↓↓↓

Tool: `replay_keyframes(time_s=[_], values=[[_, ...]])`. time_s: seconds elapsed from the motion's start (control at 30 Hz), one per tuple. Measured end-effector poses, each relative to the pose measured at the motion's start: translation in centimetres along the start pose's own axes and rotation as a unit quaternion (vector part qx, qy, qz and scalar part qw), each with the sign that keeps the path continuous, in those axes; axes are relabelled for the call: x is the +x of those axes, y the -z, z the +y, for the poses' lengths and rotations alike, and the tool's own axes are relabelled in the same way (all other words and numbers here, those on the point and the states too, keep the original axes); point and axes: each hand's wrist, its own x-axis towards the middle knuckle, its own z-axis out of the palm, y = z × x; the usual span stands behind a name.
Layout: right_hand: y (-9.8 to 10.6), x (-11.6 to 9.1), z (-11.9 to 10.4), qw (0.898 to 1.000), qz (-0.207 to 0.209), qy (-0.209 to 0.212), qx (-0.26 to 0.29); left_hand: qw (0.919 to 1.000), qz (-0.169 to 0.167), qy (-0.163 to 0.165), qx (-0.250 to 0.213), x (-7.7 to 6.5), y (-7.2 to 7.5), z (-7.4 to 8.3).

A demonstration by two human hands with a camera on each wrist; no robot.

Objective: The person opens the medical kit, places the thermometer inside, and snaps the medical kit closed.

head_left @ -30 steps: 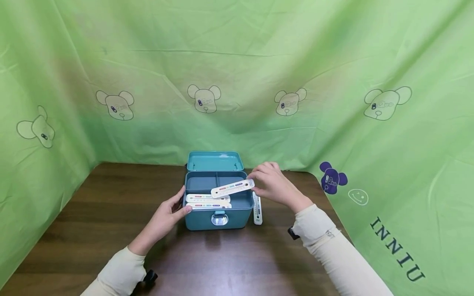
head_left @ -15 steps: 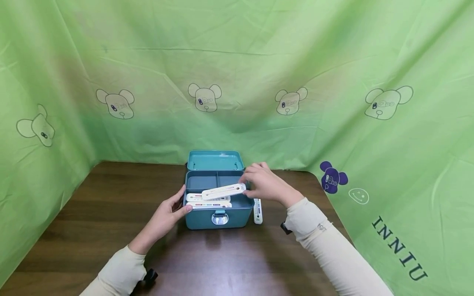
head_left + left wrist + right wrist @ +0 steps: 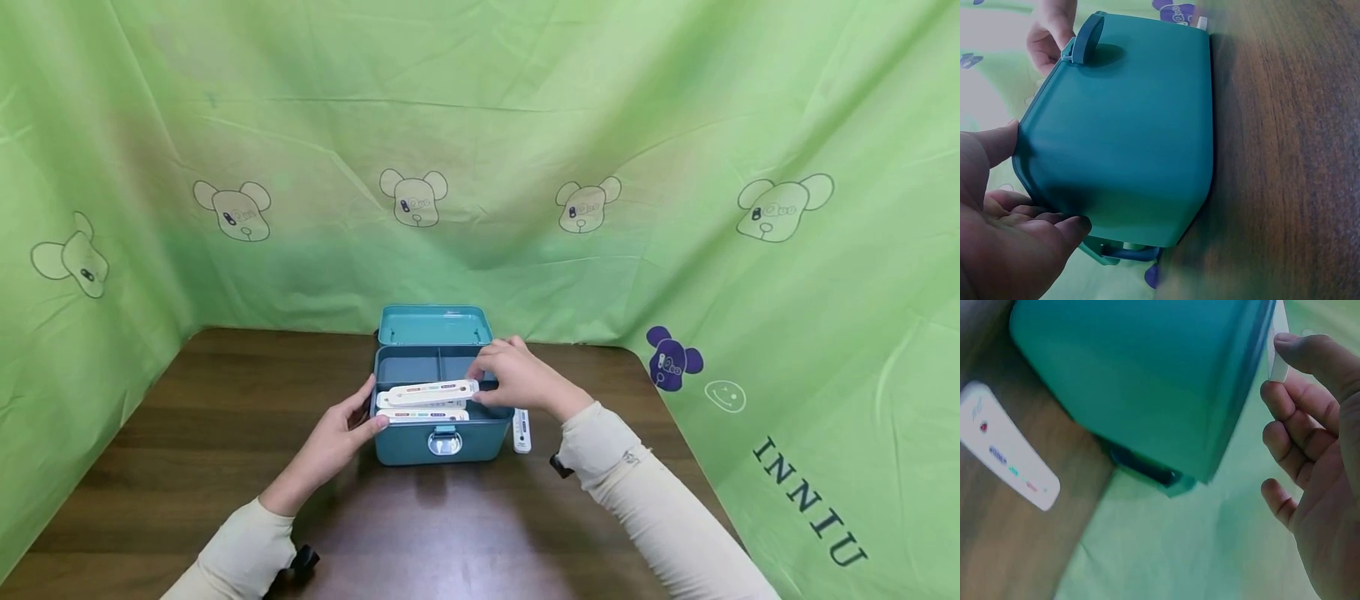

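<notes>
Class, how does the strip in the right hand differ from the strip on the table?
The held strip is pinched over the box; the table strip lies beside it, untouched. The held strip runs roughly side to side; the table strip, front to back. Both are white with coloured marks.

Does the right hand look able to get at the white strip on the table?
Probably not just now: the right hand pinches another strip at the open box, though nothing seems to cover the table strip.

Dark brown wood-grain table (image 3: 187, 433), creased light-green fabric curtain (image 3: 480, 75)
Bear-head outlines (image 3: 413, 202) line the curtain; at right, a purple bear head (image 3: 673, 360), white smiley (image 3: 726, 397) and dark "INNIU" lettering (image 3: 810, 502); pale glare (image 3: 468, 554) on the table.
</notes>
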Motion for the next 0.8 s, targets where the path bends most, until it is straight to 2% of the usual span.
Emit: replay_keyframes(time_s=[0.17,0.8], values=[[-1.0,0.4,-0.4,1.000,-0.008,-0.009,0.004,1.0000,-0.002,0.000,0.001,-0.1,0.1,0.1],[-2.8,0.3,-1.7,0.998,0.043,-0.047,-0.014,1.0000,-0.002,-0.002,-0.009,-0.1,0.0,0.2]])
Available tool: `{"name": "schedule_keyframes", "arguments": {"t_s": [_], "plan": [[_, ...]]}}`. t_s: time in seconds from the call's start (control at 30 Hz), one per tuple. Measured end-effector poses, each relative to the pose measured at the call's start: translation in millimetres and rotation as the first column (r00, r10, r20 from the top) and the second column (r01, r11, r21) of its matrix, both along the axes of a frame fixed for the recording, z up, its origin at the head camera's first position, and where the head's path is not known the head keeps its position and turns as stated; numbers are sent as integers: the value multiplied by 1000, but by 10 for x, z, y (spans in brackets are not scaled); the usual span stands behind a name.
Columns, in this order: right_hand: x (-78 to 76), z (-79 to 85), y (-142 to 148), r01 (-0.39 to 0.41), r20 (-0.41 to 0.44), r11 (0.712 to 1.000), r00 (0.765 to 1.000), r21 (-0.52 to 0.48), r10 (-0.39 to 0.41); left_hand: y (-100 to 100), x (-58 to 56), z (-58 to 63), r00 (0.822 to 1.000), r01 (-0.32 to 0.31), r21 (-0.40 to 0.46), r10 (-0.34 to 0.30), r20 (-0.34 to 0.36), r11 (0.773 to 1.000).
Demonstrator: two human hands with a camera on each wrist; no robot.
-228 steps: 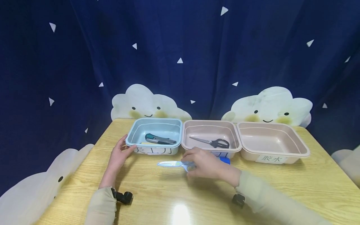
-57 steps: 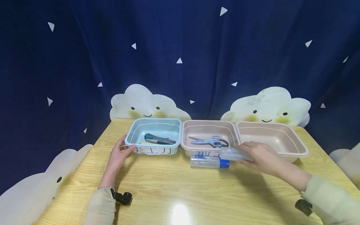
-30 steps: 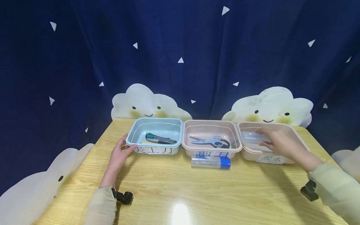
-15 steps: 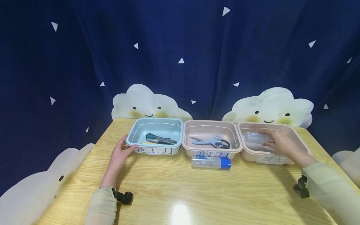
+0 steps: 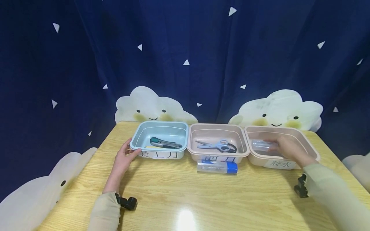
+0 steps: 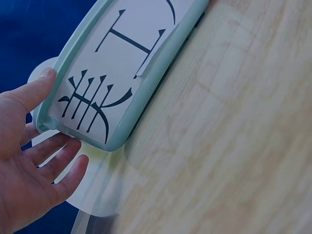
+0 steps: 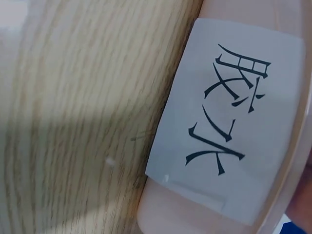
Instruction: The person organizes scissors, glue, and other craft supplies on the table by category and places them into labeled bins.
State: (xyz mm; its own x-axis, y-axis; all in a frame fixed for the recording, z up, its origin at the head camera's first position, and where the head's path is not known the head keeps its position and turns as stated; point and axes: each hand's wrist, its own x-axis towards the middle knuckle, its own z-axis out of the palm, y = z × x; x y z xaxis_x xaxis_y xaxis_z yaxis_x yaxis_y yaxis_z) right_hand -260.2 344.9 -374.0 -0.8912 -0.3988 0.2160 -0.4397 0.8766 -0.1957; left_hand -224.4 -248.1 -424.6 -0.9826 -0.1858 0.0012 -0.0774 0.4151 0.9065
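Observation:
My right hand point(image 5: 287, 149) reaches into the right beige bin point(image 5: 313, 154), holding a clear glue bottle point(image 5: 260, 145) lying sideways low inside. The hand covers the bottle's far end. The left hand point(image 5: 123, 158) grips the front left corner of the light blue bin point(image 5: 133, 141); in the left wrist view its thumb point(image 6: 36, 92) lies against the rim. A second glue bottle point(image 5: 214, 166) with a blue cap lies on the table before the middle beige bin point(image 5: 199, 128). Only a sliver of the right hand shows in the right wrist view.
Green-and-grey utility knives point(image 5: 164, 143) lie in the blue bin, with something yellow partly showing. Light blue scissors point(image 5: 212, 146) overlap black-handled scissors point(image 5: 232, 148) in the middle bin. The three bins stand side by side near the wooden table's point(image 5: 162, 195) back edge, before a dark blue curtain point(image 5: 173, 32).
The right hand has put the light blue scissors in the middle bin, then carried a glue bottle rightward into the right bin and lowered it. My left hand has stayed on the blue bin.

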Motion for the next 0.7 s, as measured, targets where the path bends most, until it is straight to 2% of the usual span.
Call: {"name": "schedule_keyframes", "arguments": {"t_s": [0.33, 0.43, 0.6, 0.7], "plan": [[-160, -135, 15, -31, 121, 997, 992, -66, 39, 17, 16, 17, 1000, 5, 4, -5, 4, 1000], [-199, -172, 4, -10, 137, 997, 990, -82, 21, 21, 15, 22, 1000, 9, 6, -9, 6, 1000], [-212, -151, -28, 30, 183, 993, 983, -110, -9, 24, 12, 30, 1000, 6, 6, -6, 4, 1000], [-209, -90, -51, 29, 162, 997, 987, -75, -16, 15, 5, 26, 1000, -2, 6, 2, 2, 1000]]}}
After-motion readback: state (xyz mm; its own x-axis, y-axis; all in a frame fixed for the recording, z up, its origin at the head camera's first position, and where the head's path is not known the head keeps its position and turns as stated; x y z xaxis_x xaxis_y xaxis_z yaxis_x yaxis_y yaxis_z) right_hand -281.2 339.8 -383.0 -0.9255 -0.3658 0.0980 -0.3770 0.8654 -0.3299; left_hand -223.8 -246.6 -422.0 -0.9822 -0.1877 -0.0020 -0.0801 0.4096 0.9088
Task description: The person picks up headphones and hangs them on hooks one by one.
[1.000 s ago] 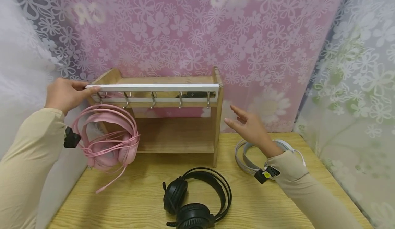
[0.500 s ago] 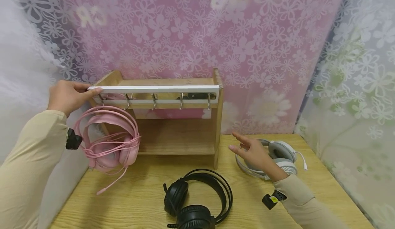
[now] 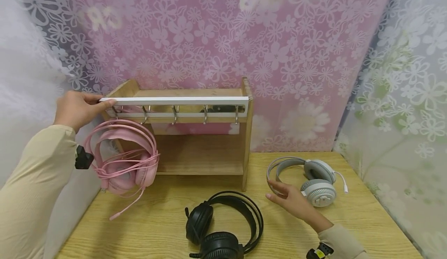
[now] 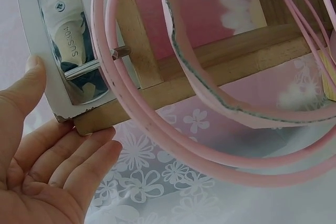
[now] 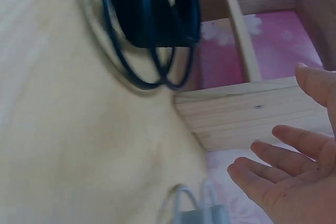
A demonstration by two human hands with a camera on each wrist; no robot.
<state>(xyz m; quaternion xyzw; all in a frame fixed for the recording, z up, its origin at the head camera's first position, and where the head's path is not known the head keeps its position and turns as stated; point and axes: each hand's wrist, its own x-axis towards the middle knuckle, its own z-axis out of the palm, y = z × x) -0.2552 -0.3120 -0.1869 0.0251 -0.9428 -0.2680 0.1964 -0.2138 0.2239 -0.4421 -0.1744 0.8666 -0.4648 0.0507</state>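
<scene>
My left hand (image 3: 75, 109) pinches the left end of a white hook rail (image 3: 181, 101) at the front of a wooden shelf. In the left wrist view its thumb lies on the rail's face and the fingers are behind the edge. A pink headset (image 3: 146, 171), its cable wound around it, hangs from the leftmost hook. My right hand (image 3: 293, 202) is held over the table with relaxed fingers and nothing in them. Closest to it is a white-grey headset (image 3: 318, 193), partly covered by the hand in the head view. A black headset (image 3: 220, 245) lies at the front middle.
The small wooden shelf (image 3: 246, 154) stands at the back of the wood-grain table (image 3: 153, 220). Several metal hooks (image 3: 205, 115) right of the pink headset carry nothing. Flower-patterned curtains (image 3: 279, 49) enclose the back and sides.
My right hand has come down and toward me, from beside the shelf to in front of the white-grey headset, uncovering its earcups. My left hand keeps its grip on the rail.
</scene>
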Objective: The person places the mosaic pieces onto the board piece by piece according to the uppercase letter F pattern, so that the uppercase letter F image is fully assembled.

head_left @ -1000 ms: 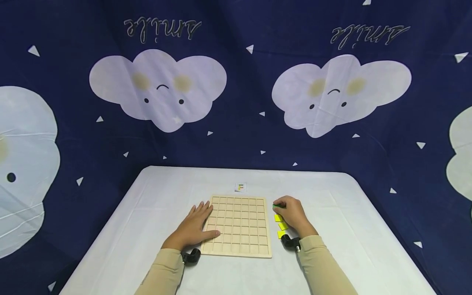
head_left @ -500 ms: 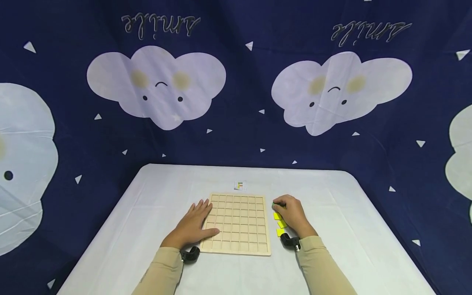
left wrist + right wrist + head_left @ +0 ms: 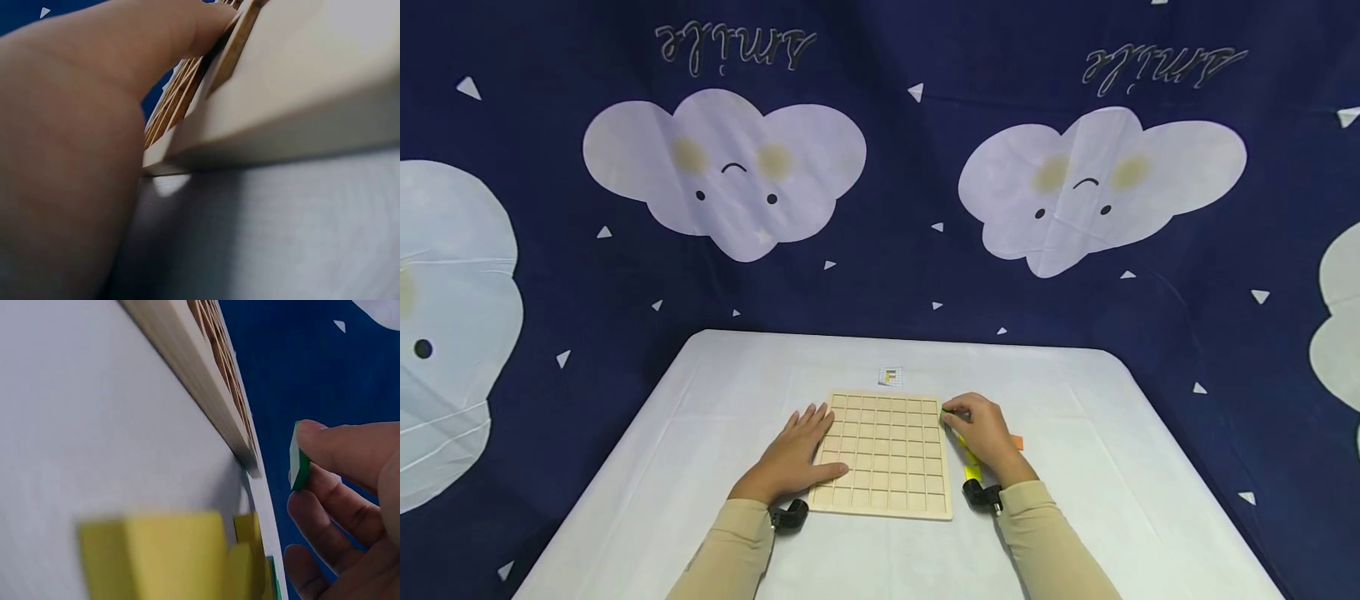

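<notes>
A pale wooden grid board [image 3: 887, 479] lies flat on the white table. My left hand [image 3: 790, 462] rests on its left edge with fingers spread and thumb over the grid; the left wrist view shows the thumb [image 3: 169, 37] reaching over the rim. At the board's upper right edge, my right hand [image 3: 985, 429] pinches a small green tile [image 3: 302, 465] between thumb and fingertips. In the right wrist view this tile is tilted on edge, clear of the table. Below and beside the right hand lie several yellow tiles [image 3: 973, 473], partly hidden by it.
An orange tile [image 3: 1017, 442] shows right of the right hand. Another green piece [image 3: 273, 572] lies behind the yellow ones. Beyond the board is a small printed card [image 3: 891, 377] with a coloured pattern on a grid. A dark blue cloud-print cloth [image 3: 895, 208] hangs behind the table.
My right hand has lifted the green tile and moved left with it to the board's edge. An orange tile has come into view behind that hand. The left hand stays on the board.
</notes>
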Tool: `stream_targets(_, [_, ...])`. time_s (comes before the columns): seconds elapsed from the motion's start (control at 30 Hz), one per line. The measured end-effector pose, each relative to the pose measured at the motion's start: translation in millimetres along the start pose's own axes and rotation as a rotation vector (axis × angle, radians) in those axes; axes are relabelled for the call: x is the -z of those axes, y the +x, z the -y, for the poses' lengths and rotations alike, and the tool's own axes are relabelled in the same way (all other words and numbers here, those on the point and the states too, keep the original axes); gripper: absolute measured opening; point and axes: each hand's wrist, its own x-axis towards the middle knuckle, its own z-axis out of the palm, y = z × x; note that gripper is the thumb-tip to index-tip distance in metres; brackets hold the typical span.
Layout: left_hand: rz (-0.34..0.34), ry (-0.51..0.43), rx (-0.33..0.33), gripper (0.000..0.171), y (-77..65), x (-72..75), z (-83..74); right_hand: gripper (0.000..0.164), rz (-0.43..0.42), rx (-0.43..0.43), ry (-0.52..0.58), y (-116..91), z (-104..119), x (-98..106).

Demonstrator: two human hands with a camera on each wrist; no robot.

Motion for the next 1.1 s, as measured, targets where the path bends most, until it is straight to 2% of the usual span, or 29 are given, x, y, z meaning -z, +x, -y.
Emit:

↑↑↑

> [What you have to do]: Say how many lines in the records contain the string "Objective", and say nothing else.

> [Solution for this task]: 2